■ **Work to complete**:
Give again, word for word, every line below from the one that has "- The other" through the one that has "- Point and", both included, and no others.

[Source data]
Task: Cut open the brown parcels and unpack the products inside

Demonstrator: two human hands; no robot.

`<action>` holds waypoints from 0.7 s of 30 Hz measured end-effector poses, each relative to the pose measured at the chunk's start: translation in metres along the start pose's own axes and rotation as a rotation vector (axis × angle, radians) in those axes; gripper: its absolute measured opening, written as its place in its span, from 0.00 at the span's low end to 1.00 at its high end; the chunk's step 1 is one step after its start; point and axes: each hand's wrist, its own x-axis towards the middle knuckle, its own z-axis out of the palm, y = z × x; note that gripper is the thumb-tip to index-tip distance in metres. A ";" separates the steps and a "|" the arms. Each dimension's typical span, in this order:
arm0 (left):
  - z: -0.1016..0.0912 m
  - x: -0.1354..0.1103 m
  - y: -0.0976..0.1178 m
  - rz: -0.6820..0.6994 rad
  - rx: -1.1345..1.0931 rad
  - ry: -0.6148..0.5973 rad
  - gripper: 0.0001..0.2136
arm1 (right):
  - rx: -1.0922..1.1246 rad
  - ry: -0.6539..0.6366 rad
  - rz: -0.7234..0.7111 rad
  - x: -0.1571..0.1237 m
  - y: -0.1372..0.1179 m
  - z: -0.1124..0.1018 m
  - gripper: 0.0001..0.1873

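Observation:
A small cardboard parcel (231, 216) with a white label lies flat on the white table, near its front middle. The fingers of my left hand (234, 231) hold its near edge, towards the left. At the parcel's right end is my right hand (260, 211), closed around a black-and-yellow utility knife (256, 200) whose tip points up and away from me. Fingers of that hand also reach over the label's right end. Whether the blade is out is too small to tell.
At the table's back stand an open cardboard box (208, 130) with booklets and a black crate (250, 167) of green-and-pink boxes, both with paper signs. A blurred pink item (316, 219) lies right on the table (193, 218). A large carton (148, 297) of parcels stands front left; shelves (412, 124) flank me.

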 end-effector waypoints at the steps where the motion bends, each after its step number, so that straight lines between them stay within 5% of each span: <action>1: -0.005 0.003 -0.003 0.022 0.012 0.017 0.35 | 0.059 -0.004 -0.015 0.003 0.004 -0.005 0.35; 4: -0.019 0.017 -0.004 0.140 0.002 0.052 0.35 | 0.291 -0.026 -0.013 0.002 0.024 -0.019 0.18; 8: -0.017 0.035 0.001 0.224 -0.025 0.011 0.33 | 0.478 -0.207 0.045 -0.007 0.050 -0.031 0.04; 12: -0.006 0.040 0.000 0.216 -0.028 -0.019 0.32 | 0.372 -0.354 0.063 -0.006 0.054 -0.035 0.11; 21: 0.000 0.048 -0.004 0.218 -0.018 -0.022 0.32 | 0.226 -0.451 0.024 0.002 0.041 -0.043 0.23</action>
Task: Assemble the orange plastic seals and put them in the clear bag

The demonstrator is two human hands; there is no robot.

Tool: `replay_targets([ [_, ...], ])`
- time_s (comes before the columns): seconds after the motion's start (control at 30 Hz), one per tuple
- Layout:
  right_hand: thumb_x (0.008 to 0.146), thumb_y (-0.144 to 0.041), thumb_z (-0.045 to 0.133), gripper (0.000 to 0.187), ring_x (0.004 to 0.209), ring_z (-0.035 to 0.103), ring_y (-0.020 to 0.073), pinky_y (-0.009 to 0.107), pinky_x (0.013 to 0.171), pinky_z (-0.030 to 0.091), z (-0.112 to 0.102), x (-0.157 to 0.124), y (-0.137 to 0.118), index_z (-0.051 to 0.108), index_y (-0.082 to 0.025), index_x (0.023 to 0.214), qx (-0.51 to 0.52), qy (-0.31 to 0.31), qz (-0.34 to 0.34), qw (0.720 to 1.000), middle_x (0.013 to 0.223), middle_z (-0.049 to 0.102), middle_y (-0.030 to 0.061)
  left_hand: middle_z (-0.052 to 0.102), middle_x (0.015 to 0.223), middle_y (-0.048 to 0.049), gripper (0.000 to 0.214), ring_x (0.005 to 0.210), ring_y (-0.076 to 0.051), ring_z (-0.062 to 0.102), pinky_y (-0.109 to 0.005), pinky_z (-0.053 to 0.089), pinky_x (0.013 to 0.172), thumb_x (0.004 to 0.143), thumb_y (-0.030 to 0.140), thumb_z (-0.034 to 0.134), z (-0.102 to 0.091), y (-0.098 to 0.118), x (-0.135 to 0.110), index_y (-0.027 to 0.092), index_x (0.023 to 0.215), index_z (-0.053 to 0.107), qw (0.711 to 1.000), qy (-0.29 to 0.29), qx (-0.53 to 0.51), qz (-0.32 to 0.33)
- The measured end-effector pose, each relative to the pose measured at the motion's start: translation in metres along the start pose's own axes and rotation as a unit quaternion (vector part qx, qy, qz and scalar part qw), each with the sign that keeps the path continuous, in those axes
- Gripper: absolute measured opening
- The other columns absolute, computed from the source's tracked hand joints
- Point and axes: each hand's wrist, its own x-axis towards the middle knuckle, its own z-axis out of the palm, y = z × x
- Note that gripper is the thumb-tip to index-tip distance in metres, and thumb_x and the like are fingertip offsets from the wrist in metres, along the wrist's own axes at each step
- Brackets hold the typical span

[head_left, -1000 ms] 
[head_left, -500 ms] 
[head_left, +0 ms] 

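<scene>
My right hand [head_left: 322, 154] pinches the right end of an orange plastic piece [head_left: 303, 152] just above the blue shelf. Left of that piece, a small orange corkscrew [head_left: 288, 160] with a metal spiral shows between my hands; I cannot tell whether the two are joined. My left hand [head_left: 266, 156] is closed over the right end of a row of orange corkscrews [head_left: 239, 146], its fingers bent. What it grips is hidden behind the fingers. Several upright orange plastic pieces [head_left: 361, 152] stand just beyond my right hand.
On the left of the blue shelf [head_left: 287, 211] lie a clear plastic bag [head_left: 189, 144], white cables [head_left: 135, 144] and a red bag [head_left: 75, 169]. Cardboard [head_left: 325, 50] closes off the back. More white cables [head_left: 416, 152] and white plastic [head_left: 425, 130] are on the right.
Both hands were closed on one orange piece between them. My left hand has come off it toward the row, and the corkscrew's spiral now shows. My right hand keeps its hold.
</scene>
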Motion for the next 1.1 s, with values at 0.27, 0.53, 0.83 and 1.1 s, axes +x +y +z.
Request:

■ **Final answer**:
- The other columns absolute, computed from the source's tracked hand joints
- Point and axes: each hand's wrist, its own x-axis towards the middle knuckle, its own z-axis out of the palm, y = z × x

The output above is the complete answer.